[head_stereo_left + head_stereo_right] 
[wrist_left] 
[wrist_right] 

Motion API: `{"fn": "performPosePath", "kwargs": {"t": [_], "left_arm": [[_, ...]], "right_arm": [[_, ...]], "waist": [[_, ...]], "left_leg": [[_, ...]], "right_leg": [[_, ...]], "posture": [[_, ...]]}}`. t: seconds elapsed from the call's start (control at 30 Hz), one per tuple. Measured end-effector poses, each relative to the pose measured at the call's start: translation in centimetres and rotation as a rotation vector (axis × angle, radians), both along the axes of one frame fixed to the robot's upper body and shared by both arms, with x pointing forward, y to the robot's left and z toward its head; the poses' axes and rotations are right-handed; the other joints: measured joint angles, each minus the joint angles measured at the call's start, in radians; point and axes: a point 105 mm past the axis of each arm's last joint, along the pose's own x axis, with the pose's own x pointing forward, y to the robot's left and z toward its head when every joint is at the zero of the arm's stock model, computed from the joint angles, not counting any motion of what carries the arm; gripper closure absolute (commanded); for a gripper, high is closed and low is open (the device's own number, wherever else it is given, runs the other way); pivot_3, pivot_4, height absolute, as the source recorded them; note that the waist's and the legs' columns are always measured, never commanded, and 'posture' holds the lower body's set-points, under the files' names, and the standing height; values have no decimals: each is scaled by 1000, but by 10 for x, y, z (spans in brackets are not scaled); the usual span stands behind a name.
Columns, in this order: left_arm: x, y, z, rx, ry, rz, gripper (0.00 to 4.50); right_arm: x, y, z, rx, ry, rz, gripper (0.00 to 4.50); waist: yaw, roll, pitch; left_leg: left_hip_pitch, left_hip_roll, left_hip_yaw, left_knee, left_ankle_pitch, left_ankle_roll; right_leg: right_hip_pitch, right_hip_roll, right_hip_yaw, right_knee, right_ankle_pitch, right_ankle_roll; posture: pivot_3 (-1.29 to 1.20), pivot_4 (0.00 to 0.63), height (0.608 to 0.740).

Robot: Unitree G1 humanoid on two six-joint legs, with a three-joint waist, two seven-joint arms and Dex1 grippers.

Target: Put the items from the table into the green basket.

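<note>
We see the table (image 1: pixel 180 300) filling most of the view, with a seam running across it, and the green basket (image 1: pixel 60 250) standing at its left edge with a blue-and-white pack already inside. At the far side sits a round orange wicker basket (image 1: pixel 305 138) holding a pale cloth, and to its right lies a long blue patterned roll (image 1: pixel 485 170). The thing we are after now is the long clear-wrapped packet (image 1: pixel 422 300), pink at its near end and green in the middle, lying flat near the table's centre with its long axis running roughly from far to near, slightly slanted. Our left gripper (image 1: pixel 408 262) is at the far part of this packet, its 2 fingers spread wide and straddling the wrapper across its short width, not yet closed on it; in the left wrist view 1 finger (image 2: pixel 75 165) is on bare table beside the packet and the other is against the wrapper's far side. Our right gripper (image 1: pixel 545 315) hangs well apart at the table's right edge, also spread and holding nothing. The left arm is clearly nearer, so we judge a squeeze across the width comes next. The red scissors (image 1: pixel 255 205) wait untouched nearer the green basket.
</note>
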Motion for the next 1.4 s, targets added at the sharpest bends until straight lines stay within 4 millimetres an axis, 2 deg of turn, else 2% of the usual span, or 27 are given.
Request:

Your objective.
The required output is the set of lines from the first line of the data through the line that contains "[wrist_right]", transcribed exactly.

Finished task.
[head_stereo_left + head_stereo_right] 
[wrist_left] 
[wrist_right] 

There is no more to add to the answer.